C’est mon boulot. Encore trop peu de femmes parmi les cadres dirigeants


Elisabeth Borne, la ministre du Travail, le 14 octobre 2020. (LUDOVIC MARIN / AFP)

Que les gros salaires lèvent le doigt. Et ce sont souvent des hommes. Ainsi, 37% des entreprises comptent toujours moins de deux femmes parmi les dix plus hautes rémunérations. Un autre chiffre : les femmes ne sont que 20% au sein des comités exécutifs. Mais ça pourrait changer. La ministre du Travail va engager une concertation avec les partenaires sociaux. Elisabeth Borne veut ajouter un nouvel indicateur pour évaluer la mixité dans les entreprises. Il s’agira de la part des femmes parmi les cadres dirigeants.

Pourtant, d’autres indicateurs existent déjà. Ils sont au nombre de cinq et ils définissent l’index d’égalité salariale. Une note sur 100 qui est désormais publique. Non seulement les entreprises doivent la mentionner sur leur site – elle ne saute pas toujours aux yeux, il faut parfois la chercher – mais le ministère du Travail la mentionne sur son propre site, mais là encore il faut fouiller. Cette publication, qui peut servir ou desservir la réputation d’une entreprise, est en marche depuis le mois de mars dernier pour les plus grandes sociétés, celles de plus de 1 000 salariés. À partir du mois de mars prochain, elle sera obligatoire pour celles entre 50 et 250 salariés. En dessous, pas d’obligation.

Cette publication a-t-elle eu un effet ? Probablement. C’est le principe du « name and shame », c’est à dire « nommer pour faire honte ». Les entreprises qui ont de mauvaises notes n’ont pas envie que ça se sache et cherchent à rectifier le tir. Le ministère souligne que 19% des entreprises n’avaient pas la note minimale de 75 sur 100 en 2019 et qu’elles ne sont plus que 4% en 2020.
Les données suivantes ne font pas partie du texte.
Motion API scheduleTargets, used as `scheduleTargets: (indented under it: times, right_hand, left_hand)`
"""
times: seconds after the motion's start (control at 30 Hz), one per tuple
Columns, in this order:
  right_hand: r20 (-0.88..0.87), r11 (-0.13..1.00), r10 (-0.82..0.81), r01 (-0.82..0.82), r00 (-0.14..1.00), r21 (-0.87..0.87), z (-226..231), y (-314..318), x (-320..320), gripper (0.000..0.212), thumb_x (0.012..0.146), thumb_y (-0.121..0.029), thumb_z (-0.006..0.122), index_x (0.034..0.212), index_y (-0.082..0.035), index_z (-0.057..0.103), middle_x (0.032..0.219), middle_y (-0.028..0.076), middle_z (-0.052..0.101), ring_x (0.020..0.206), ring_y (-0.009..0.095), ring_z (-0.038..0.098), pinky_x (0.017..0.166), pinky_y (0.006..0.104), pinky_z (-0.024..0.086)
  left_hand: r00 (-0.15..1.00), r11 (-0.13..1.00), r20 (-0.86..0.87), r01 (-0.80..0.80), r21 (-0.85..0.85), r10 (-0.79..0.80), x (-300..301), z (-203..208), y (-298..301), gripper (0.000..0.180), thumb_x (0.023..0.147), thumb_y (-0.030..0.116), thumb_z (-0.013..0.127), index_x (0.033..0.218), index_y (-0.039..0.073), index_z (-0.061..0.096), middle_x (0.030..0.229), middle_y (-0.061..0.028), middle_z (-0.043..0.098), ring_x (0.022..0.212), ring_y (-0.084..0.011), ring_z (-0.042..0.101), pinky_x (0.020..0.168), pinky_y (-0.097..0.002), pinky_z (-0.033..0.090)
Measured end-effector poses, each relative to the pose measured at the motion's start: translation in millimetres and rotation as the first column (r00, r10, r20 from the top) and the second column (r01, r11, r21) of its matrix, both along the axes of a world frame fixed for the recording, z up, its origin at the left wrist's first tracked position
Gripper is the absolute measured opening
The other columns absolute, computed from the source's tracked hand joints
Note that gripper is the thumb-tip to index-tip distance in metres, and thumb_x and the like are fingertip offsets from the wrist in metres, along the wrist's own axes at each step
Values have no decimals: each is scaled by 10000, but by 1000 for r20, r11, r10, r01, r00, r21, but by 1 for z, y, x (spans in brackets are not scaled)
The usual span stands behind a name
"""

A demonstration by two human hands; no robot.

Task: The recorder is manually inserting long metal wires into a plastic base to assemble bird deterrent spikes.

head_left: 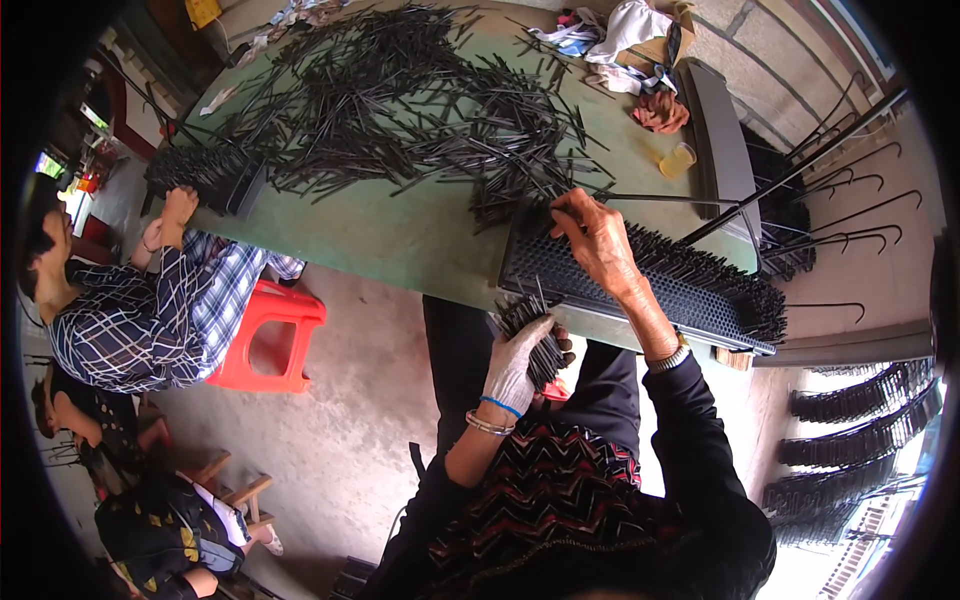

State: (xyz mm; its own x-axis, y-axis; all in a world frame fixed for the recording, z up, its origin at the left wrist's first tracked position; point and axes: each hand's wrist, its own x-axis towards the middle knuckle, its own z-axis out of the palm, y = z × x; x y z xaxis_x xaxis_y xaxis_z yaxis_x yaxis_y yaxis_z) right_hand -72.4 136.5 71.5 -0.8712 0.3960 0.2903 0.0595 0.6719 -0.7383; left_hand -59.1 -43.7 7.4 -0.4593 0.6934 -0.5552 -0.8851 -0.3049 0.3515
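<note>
I am holding a bundle of thin black rods point(538, 335) in my left hand point(515, 365), which is wearing a white glove; its grip is closed tight around the bundle, with the rod ends fanning out upward just below the near table point(400, 240) edge. My right hand point(598, 238) is reaching out over a black perforated tray point(560, 270) that is lying at the near right corner of the green table. Its fingers are pinched together at the tray's far edge, apparently on a single rod, though I cannot tell for sure what is between the fingertips. The right half of the tray is bristling with rods point(700, 275) already standing in its holes, leaning in dense rows; the left half is showing bare holes.

A big loose heap of the same rods point(400, 100) is sprawling across the middle and far side of the table. A small yellow cup point(677, 160) is sitting near the right edge, with crumpled cloths point(630, 45) beyond it.

At the left end of the table another person in a plaid shirt point(150, 320) is sitting beside a red stool point(268, 335), their hand point(180, 205) touching a second tray point(205, 175) packed with rods. Filled trays are stacking up on the floor at my right point(860, 430).
</note>
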Motion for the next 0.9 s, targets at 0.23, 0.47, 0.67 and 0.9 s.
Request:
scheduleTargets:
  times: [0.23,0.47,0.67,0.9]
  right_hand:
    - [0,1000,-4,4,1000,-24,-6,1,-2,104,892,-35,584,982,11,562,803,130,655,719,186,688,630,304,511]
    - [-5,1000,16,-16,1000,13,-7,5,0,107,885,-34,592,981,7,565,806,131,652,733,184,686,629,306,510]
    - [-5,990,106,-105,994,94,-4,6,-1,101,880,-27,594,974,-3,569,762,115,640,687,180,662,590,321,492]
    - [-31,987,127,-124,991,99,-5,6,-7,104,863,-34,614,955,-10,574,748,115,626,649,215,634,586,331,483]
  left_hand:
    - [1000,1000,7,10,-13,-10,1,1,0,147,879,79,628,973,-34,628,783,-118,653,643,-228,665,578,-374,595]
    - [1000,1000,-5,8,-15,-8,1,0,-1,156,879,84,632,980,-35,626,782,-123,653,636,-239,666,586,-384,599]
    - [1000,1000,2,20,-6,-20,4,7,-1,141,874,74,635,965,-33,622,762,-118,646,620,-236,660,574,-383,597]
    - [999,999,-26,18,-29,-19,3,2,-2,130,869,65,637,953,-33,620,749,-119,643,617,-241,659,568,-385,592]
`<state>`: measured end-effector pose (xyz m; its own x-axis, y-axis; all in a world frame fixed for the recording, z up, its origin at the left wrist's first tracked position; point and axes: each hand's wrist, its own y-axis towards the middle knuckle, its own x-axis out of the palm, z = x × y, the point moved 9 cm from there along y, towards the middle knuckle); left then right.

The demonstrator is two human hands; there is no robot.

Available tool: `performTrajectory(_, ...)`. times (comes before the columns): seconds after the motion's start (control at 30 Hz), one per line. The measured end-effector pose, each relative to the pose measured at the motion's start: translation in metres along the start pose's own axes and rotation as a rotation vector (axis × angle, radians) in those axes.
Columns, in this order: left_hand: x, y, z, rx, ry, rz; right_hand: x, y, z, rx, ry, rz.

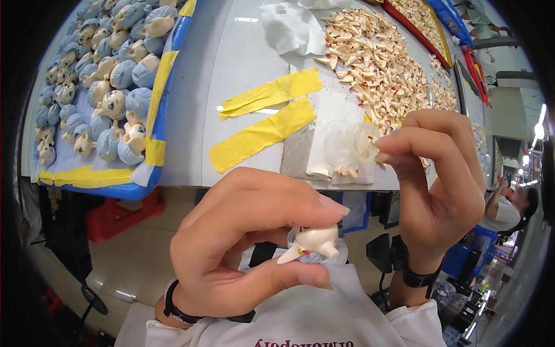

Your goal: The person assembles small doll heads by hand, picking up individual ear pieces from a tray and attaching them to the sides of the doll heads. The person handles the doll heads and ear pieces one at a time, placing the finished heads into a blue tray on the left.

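Low in front of my body, my left hand (243,225) grips a small doll head (319,238) between thumb and fingers. The head is cream-coloured with pale blue hair, partly hidden by my fingers. A pointed ear piece (291,254) with a red and yellow mark sticks out from its side. My right hand (442,168) is raised over the table's near edge, its thumb and forefinger pinched together. Whatever lies between those fingertips is too small to make out. Right beside them is a round clear plastic dish (341,144) on white paper.
Many small cream ear pieces with red marks (381,69) are heaped behind the dish. Yellow tape strips (260,136) and a crumpled white cloth (292,29) lie left of them. A blue tray (165,110) holds doll heads. Another person (509,211) is at far right.
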<state>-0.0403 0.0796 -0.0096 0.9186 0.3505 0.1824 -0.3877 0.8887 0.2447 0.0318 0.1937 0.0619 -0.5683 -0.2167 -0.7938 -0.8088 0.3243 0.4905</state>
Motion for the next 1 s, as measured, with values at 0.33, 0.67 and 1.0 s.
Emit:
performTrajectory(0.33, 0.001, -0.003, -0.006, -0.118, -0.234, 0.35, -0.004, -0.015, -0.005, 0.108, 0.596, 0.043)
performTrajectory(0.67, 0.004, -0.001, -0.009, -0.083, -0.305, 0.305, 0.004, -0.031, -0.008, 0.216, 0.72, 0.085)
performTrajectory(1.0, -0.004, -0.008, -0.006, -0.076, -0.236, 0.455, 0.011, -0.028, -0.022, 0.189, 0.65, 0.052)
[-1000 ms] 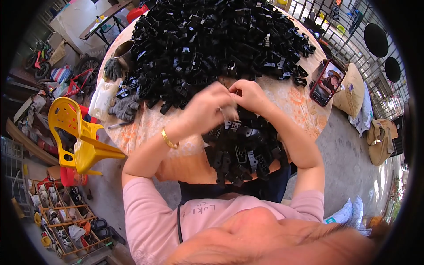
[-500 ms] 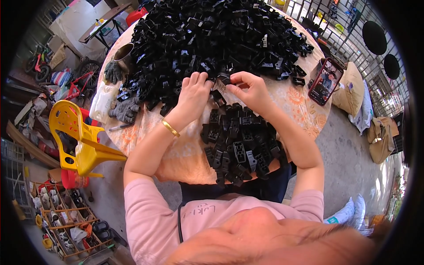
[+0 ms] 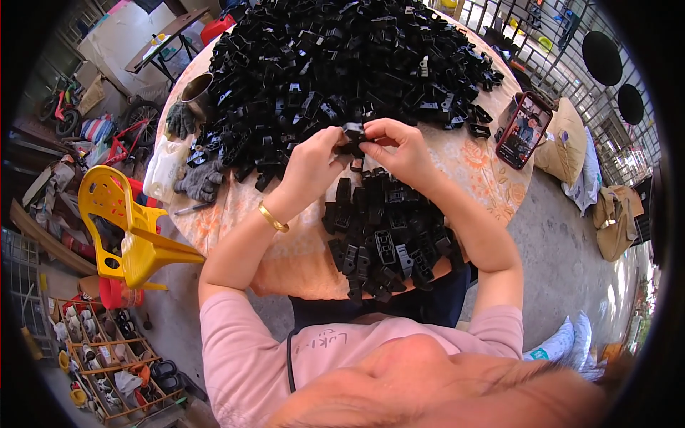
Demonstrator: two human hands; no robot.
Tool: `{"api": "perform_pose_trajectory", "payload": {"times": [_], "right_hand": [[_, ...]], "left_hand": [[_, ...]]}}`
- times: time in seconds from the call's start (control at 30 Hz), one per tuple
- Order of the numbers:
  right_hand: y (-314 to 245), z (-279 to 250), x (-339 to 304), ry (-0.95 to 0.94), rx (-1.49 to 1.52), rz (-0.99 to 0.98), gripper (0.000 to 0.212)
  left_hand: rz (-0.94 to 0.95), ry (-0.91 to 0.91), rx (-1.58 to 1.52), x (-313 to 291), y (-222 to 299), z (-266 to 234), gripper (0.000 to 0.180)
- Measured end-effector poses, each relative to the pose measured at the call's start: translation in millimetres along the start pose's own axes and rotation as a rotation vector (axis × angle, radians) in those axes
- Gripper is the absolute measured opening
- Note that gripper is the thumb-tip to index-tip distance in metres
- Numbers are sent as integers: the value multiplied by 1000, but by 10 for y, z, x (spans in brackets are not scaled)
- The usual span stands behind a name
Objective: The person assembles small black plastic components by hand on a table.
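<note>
Between my two hands, above the middle of the table, is a small black plastic part (image 3: 353,133). My left hand (image 3: 314,158) pinches it from the left side, fingers curled. From the other side my right hand (image 3: 397,145) grips it between thumb and forefinger. The exact shape of the part is partly covered by my fingers. Beyond my hands rises a large heap of black plastic parts (image 3: 335,64). Nearer to me, between my forearms, lies a smaller pile of similar black parts (image 3: 385,235), reaching the table's near edge.
A patterned orange cloth covers the round table (image 3: 300,264). At its left lie grey gloves (image 3: 201,180), a pen (image 3: 194,208) and a metal cup (image 3: 198,88). A phone (image 3: 524,130) stands at the right edge. A yellow chair (image 3: 135,246) is beside the table on the left.
Both hands have come closer together and now meet on one black part, lifted slightly toward me. Before, they were apart near the heap's edge, the right fingers at a dark part.
</note>
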State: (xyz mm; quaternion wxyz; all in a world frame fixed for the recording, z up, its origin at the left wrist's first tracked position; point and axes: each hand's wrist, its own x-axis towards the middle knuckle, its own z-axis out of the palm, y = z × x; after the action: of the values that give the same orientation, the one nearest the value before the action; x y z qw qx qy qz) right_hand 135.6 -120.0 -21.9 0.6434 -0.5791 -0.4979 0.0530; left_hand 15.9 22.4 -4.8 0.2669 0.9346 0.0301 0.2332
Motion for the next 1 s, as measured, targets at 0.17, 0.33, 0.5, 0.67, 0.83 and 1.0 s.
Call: {"api": "perform_pose_trajectory", "payload": {"times": [0.17,0.33,0.5,0.67,0.83,1.0], "right_hand": [[-106,9,-5,-42,167,164,12],[-87,72,-47,-23,110,121,11],[-129,82,-42,-9,-25,-15,10],[-165,106,-65,62,-182,-97,12],[-135,63,-30,54,-206,-148,12],[-121,13,-16,-26,-189,-129,12]], "left_hand": [[-330,107,-958,40,-51,16,32],[-356,57,-1370,13,-175,74,33],[-290,72,-1185,15,-101,58,29],[-224,144,-1035,-8,23,32,28],[-232,148,-920,-20,63,25,27],[-263,136,-941,-7,48,13,29]]}}
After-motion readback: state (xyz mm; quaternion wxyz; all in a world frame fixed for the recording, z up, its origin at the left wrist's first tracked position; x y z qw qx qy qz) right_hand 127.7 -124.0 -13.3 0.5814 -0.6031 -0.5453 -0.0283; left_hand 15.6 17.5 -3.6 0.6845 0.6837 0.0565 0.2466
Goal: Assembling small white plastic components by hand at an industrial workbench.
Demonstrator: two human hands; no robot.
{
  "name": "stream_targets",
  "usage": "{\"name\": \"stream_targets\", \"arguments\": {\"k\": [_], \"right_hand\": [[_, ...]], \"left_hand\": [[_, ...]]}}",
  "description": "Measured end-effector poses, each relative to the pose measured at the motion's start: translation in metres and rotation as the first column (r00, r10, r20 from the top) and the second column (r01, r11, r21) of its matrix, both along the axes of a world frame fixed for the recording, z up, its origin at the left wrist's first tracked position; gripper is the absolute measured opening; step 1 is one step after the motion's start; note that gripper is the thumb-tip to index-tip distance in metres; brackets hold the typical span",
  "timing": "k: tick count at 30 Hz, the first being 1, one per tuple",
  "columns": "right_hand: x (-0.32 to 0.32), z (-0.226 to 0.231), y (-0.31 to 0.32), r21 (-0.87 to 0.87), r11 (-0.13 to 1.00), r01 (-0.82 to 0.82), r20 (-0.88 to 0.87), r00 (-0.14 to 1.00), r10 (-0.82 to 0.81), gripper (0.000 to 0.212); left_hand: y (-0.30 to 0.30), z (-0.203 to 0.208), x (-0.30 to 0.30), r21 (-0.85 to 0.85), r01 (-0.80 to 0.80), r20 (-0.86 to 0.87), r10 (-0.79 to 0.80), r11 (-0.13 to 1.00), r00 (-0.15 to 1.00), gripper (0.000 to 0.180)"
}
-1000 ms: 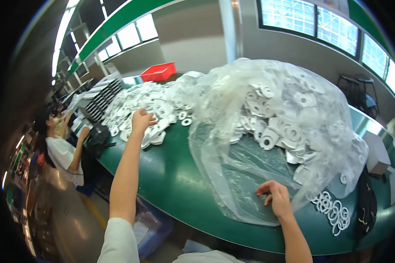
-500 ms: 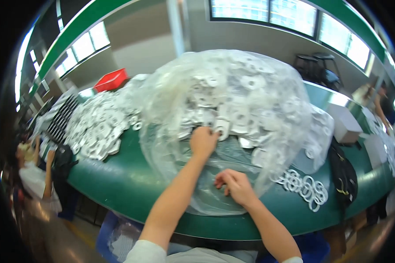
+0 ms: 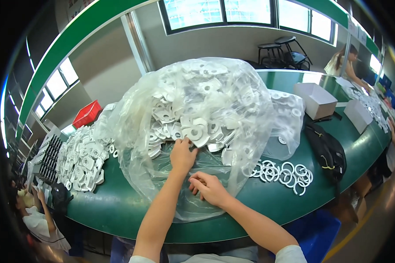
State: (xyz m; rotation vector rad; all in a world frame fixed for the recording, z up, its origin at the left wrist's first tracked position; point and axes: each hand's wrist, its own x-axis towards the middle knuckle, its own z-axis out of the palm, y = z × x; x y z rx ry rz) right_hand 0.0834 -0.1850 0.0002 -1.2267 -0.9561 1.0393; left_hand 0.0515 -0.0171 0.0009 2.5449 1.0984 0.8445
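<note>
Pile of loose white plates (image 3: 81,160), eight o'clock from clear plastic bag (image 3: 131,162) on desk (image 3: 250,215). Left hand (image 3: 182,154) at bag's six o'clock, fingertips against holed white plates (image 3: 196,132) inside; can't tell if grip has one. Right hand (image 3: 210,188), five o'clock from left, loosely curled; grip contents hidden. White rings (image 3: 287,173), bag's four o'clock. Step reads as picking out; next move probably wants a single-plate pinch.

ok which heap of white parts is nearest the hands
The heap in the large clear bag: the left hand is at its front edge, while the loose heap lies farther left and the white rings farther right.
</note>
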Motion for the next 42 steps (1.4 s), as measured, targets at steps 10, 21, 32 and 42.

Mais est-ce qu’on ne peut pas aller plus loin ? Il le faudra quand on voit les chiffres de l’inégalité salariale. Selon le mouvement Les Glorieuses, il reste 15,5% d’écart entre les hommes et les femmes, à poste égal. Au rythme actuel, on ne serait à l’égalité… que dans 100 ans. Outre ce nouveau critère qui porte sur la part des femmes dirigeantes, une proposition originale a été formulée. C’est celle de Delphine Rémy-Boutang, fondatrice notamment de l’agence The Bureau et de la Journée de la femme digitale, qui se bat pour une plus grande présence des femmes dans les métiers du numérique. Elle plaide pour un allégement fiscal pour les entreprises qui obtiennent la meilleure note de l’index, un 100 sur 100 et pour celles qui respectent un quota de 50% de femmes au sein de leur conseil d’administration. Une récompense plutôt qu’un coup de bâton.